Records provided:
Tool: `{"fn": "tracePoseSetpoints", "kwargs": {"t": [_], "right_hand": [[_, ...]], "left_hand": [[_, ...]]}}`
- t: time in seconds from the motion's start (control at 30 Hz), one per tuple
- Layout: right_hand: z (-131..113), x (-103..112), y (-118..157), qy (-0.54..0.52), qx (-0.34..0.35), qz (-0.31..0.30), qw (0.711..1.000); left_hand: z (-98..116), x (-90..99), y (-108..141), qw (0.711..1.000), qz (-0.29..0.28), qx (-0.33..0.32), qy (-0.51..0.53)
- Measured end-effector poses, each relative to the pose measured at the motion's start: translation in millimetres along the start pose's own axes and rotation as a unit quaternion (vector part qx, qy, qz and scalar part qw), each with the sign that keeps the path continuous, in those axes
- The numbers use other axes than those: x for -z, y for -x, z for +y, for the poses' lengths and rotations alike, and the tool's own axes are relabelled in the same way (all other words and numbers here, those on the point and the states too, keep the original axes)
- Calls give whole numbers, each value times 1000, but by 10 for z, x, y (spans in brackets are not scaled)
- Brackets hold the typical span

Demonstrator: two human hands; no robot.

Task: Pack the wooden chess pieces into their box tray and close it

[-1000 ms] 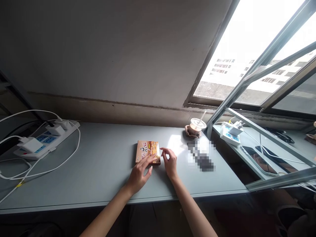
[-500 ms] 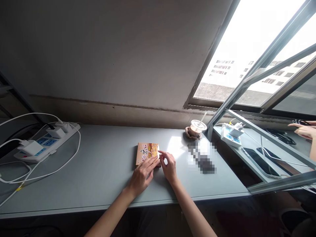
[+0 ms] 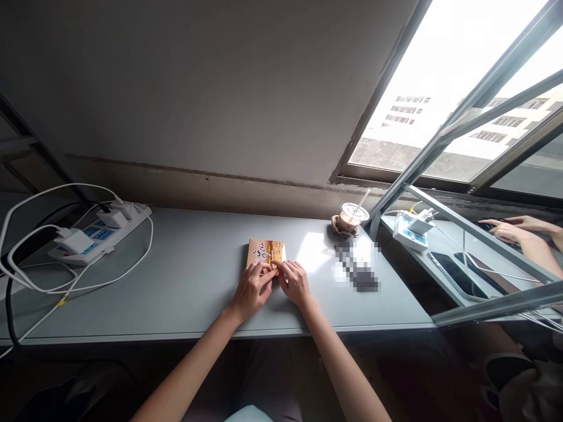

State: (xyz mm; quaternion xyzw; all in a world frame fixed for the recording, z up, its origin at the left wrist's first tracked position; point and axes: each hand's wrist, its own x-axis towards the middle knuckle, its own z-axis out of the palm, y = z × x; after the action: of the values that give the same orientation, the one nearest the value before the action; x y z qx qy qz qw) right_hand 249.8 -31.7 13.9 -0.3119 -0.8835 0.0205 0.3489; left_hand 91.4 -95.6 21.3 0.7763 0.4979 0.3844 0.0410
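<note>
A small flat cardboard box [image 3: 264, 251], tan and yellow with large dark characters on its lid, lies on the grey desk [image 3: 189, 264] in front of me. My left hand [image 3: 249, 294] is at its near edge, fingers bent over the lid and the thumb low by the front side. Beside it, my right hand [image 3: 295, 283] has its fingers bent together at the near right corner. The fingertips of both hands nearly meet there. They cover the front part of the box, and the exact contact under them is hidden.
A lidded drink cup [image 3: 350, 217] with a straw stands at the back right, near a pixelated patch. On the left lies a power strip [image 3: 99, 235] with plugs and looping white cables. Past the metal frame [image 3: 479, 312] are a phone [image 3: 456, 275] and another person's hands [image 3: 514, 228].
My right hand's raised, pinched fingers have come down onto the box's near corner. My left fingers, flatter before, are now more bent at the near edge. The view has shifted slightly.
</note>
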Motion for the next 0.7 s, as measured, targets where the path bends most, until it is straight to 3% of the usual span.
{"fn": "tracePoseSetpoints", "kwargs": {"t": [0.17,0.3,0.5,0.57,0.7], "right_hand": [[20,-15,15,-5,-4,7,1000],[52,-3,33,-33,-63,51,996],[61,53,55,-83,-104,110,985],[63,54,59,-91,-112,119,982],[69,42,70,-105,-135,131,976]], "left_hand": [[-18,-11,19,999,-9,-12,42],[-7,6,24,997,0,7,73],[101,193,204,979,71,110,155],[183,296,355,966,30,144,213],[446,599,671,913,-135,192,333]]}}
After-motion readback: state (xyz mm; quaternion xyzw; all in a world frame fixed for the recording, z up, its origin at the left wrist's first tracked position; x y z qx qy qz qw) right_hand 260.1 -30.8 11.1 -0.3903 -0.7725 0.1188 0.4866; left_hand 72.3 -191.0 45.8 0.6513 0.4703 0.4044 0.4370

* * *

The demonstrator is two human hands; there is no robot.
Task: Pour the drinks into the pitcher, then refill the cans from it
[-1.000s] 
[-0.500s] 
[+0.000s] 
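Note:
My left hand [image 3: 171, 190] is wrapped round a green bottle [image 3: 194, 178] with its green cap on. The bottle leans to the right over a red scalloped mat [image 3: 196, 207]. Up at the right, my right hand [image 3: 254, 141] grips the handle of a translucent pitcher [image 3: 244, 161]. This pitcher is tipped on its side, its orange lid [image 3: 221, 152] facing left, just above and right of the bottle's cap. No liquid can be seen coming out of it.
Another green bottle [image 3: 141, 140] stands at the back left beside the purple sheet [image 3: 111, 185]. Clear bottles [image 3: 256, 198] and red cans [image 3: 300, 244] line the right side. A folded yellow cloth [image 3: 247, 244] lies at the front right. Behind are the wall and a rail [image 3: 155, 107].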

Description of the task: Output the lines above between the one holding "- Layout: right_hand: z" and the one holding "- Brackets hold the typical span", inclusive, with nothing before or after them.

Answer:
- Layout: right_hand: z (-131..113), x (-103..112), y (-118..157), qy (-0.54..0.52), qx (-0.34..0.35), qz (-0.31..0.30), qw (0.711..1.000); left_hand: z (-98..116), x (-90..99), y (-108..141), qw (0.711..1.000), qz (-0.29..0.28), qx (-0.33..0.32), qy (-0.51..0.53)
- Measured end-effector poses, each relative to the pose measured at the motion's start: translation in millimetres along the start pose's own axes and rotation as a unit quaternion (vector part qx, qy, qz and scalar part qw), each with the sign that keeps the path continuous, in those axes
- The numbers use other axes than those: x for -z, y for -x, z for +y, for the poses' lengths and rotations alike, and the tool's own axes are relabelled in the same way (all other words and numbers here, those on the point and the states too, keep the original axes)
- Calls give whole numbers, each value times 1000, but by 10 for z, x, y (spans in brackets are not scaled)
- Brackets hold the typical span

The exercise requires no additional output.